## PROBLEM TO SOLVE
Would you reproduce the whole listing exactly, minus its images?

## SOURCE MATERIAL

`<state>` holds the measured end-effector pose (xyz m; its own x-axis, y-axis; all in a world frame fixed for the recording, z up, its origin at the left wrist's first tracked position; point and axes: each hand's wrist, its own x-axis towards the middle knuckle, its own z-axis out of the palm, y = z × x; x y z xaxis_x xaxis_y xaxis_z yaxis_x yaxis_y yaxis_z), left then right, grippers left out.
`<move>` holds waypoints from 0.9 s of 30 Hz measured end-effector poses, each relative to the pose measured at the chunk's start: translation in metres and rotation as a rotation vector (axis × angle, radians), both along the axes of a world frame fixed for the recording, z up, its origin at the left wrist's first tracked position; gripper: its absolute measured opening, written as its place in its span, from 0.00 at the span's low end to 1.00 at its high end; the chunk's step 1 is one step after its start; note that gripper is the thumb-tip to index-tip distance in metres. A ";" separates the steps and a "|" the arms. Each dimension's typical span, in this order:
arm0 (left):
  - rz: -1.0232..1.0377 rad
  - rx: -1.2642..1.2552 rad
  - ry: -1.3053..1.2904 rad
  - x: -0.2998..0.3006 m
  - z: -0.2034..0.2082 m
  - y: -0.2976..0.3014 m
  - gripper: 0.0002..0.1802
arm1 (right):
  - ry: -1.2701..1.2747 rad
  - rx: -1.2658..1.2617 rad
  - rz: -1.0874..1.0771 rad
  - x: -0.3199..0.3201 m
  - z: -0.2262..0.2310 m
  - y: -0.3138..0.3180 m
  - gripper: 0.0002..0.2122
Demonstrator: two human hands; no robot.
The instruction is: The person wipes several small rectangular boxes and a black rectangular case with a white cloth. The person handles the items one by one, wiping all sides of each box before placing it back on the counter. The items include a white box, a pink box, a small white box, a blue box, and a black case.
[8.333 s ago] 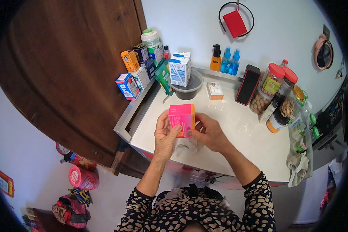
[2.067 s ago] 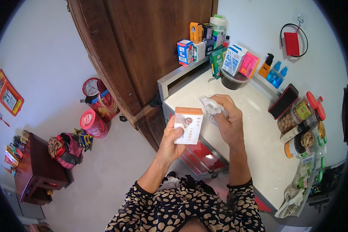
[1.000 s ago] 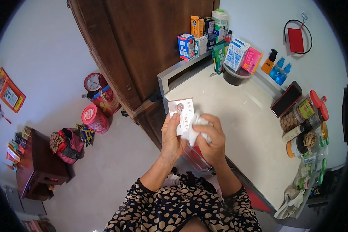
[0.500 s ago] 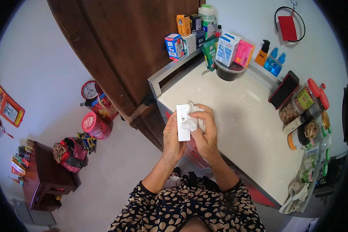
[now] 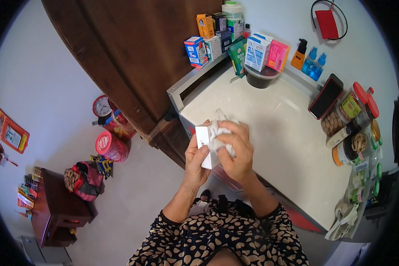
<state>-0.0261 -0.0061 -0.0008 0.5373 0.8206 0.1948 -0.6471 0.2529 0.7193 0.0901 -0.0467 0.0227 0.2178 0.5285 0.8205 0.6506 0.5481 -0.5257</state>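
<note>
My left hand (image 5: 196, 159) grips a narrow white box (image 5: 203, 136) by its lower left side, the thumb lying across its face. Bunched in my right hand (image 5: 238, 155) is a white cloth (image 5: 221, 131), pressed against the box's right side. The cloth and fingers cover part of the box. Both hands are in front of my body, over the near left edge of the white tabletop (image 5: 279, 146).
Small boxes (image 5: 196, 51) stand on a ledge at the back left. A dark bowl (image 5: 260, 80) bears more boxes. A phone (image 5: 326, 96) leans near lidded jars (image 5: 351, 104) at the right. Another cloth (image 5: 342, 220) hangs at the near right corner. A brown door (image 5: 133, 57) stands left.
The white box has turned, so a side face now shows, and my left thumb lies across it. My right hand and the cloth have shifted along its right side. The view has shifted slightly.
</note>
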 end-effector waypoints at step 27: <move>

## TASK ANSWER
`<state>` holds the measured end-effector pose (xyz m; its own x-axis, y-axis; all in a world frame fixed for the recording, z up, its origin at the left wrist's first tracked position; point and axes: each hand's wrist, its own x-axis towards the middle knuckle, its own z-axis out of the palm, y = z × x; x y z xaxis_x xaxis_y xaxis_z yaxis_x yaxis_y yaxis_z), left then right, grippers left out.
`<move>` holds waypoints from 0.9 s of 30 Hz measured end-effector poses, each relative to the pose measured at the chunk's start: translation in metres and rotation as a rotation vector (axis × angle, radians), both along the axes of a world frame fixed for the recording, z up, its origin at the left wrist's first tracked position; gripper: its absolute measured opening, written as its place in its span, from 0.00 at the span's low end to 1.00 at its high end; the chunk's step 1 is one step after its start; note that gripper is the thumb-tip to index-tip distance in metres. A ";" separates the steps and a "|" the arms. Each dimension's typical span, in this order:
arm0 (left):
  - rz: -1.0232..1.0377 rad
  - rx: -1.2642..1.2552 rad
  - ry: -1.3053..1.2904 rad
  - x: -0.2998..0.3006 m
  - z: -0.2034..0.2082 m
  - y: -0.2976..0.3014 m
  - gripper: 0.0002..0.1802
arm1 (right):
  - ry: -1.2701..1.2747 rad
  - rx: -1.2658..1.2617 rad
  - rz: -1.0874..1.0771 rad
  - x: -0.3199..0.3201 m
  - z: -0.2262..0.2310 m
  - y: -0.3138..0.3180 m
  - gripper: 0.0002..0.2122
Demonstrator: two human hands; no robot.
The instruction is: The person wipes several small rectangular boxes and a black rectangular case with a white cloth. The person handles the items one by one, wiping all sides of each box before placing it back on the counter. The items include a white box, a pink box, a small white box, a blue box, and a black case.
[8.333 s ago] 
[2.067 s ago] 
[1.000 s ago] 
[0.500 s ago] 
[now] 
<state>-0.0261 -0.0061 -0.0008 0.5373 0.8206 0.1948 -0.6471 0.2529 0.7193 0.0901 -0.0467 0.0227 0.2178 0.5285 0.8205 0.6506 0.5481 -0.5257</state>
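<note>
My left hand (image 5: 196, 159) grips a narrow white box (image 5: 203, 136) by its lower left side, the thumb lying across its face. Bunched in my right hand (image 5: 238, 155) is a white cloth (image 5: 221, 131), pressed against the box's right side. The cloth and fingers cover part of the box. Both hands are in front of my body, over the near left edge of the white tabletop (image 5: 279, 146).
Small boxes (image 5: 196, 51) stand on a ledge at the back left. A dark bowl (image 5: 260, 80) bears more boxes. A phone (image 5: 326, 96) leans near lidded jars (image 5: 351, 104) at the right. Another cloth (image 5: 342, 220) hangs at the near right corner. A brown door (image 5: 133, 57) stands left.
The white box has turned, so a side face now shows, and my left thumb lies across it. My right hand and the cloth have shifted along its right side. The view has shifted slightly.
</note>
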 end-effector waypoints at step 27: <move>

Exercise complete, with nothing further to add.